Work item:
The number of lines below containing the word "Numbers" is all that should be returned.
>>>>
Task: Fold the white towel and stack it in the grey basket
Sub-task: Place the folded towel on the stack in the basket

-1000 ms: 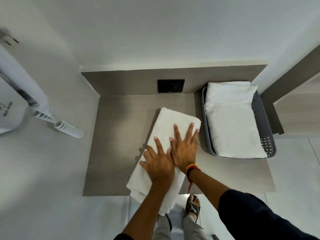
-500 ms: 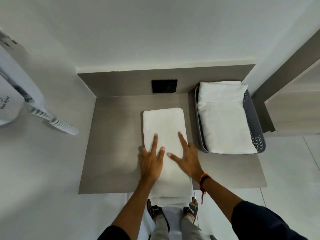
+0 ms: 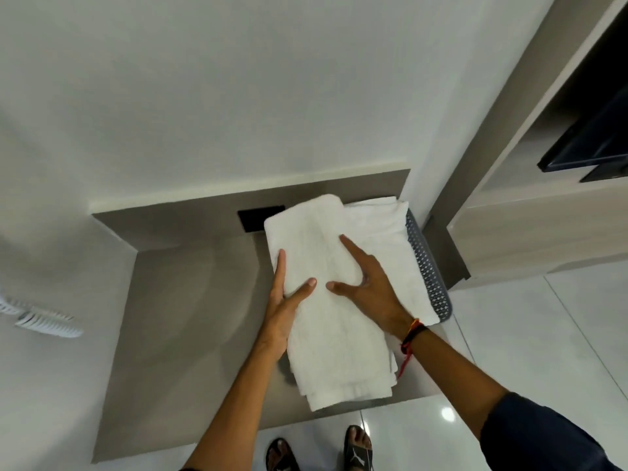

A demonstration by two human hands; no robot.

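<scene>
The folded white towel (image 3: 326, 300) is lifted off the grey counter (image 3: 190, 311), a long stacked rectangle tilted toward the back right. My left hand (image 3: 283, 307) grips its left edge, thumb on top and fingers beneath. My right hand (image 3: 368, 283) holds its right side, thumb and index finger spread on top. The towel's far end overlaps the left part of the grey basket (image 3: 430, 270), which stands at the counter's right end. Inside the basket lies another folded white towel (image 3: 390, 239). The basket's left wall is hidden behind the held towel.
A black socket plate (image 3: 253, 217) sits in the counter's back panel. A white coiled cord (image 3: 44, 321) hangs at the left wall. Wooden shelving with a dark device (image 3: 584, 144) rises on the right. My sandalled feet (image 3: 319, 450) stand on glossy floor tiles below.
Both hands went from pressing flat on the towel lying on the counter to gripping its sides. The towel has come up and moved back and right, over the basket's edge.
</scene>
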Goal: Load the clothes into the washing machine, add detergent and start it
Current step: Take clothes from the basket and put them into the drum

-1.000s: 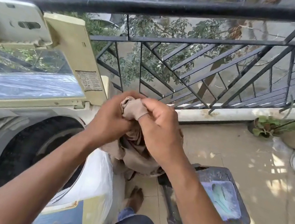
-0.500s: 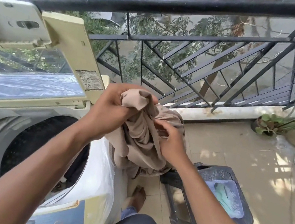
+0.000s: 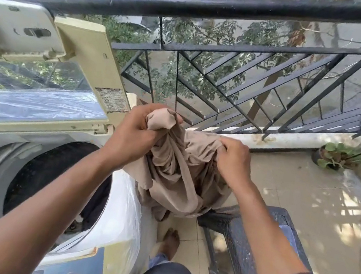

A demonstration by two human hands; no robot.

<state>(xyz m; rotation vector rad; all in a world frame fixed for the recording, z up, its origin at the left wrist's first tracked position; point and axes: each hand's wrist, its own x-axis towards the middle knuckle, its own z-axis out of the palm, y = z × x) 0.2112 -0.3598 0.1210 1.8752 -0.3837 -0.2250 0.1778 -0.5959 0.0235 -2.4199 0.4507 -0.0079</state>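
Note:
A beige garment [image 3: 175, 172] hangs bunched between both hands, just right of the top-loading washing machine [image 3: 124, 202]. My left hand [image 3: 137, 129] grips its upper end in a fist. My right hand [image 3: 233, 160] pinches a fold further right. The machine's lid [image 3: 37, 97] stands raised, and the drum opening [image 3: 53, 184] lies at lower left with some dark clothing inside. A dark plastic stool [image 3: 243, 252] stands under the garment to the right, partly hidden by my right arm.
A black balcony railing [image 3: 221, 8] runs across the top, close behind the machine. Potted plants [image 3: 339, 157] sit at the right along the low kerb. A bare foot [image 3: 171, 239] stands on the tiled floor between machine and stool.
The hands have drawn apart: my right hand left the bunched top and slid right along the garment, spreading it. The left hand keeps its hold.

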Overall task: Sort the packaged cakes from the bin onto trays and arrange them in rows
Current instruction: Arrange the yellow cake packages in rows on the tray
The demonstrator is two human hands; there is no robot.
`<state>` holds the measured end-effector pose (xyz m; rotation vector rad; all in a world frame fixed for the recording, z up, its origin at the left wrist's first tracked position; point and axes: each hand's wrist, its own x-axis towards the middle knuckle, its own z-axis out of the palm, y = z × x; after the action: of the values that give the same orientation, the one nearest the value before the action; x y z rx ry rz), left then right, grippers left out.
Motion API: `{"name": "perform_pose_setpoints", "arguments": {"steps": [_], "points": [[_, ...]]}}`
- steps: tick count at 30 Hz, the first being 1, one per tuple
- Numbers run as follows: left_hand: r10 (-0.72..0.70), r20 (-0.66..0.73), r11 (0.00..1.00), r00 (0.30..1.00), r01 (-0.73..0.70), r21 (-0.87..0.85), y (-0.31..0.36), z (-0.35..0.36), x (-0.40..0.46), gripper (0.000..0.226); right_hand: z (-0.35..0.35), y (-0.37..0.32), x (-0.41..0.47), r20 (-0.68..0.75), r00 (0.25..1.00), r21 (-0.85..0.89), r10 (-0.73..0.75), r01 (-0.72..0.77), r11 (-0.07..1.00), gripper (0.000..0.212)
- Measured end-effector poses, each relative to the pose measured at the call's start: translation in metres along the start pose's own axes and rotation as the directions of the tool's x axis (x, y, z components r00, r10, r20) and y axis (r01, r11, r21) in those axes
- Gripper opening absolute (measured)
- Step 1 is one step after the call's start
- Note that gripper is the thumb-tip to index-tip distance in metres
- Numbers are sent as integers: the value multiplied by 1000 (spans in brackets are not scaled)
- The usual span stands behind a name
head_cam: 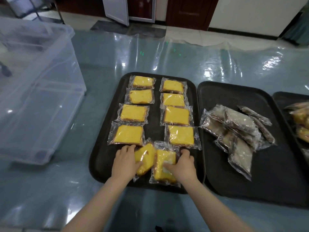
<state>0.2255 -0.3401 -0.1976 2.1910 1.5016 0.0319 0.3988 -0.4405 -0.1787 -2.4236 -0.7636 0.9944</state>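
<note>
A black tray [103, 148] holds yellow packaged cakes in two rows of several each, such as one cake [128, 133] at the left row's near end. At the tray's near edge, my left hand [124, 162] grips a tilted yellow cake [147, 156]. My right hand [181, 166] grips another yellow cake [161, 169] beside it. The two held packs touch each other. A clear plastic bin [36, 91] stands to the left; nothing shows inside it.
A second black tray [217, 173] on the right carries a loose pile of brown packaged cakes [237, 131]. A third tray [284, 99] at the far right edge holds more wrapped cakes. The table is covered with shiny clear plastic sheeting.
</note>
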Motion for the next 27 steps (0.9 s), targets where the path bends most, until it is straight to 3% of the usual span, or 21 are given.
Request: {"name": "perform_pose_setpoints", "arguments": {"steps": [2, 5, 10, 14, 16, 19, 22, 25, 27], "points": [[0, 91, 999, 996, -5, 50, 6, -7, 6, 75, -2, 1, 0, 37, 998, 107, 57, -60, 992, 92], [-1, 201, 1000, 980, 5, -19, 9, -18, 12, 71, -5, 8, -1, 69, 995, 230, 75, -89, 969, 81], [77, 176, 988, 981, -52, -146, -1, -40, 14, 58, -23, 13, -2, 96, 993, 474, 71, -108, 874, 21], [114, 230, 982, 967, -74, -174, -3, -61, 15, 49, -42, 11, -7, 61, 998, 537, 22, -51, 842, 18], [131, 173, 984, 976, -107, -143, -4, -67, 15, 50, -52, 12, -9, -26, 999, 522, -24, 34, 852, 18], [171, 107, 972, 979, -150, -179, -11, -70, 12, 49, -65, 14, -9, -183, 973, 425, -139, 205, 881, 24], [243, 97, 957, 965, -223, -184, -20, -69, 5, 52, -68, 18, -5, -293, 869, 79, -399, 438, 896, 38], [387, -39, 922, 921, -387, 14, -26, -60, -5, 55, -54, 26, 0, -178, 731, -363, -659, 573, 734, 55], [534, -127, 840, 836, -508, 192, -27, -52, -11, 55, -39, 36, 0, -17, 739, -460, -673, 592, 662, 58]]}}
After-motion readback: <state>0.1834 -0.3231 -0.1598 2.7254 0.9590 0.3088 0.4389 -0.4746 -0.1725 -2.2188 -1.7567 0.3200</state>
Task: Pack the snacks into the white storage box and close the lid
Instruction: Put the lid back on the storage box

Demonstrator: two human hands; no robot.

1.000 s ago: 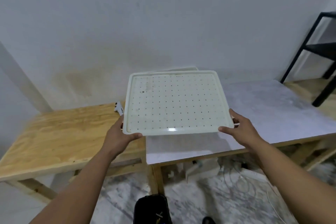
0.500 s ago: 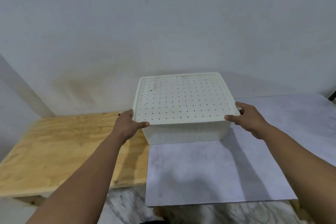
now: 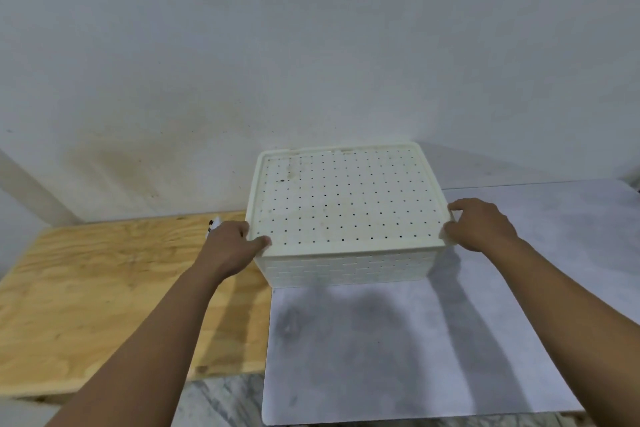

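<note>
The white storage box (image 3: 349,269) stands against the wall, straddling the seam between the two tabletops. Its perforated white lid (image 3: 346,201) lies flat on top of it. My left hand (image 3: 232,248) grips the lid's front left corner, thumb on top. At the lid's right edge, my right hand (image 3: 481,224) holds on with curled fingers. The lid hides the inside of the box, and no snacks show.
A plywood tabletop (image 3: 104,291) lies to the left and a grey marbled tabletop (image 3: 398,350) to the right. A small white object (image 3: 212,226) peeks out behind my left hand. The plain wall rises just behind the box.
The lid was held tilted in the air a second ago; it came down onto the box and now sits level. Both hands stayed on its side edges. My view moved closer.
</note>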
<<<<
Solution to this problem:
2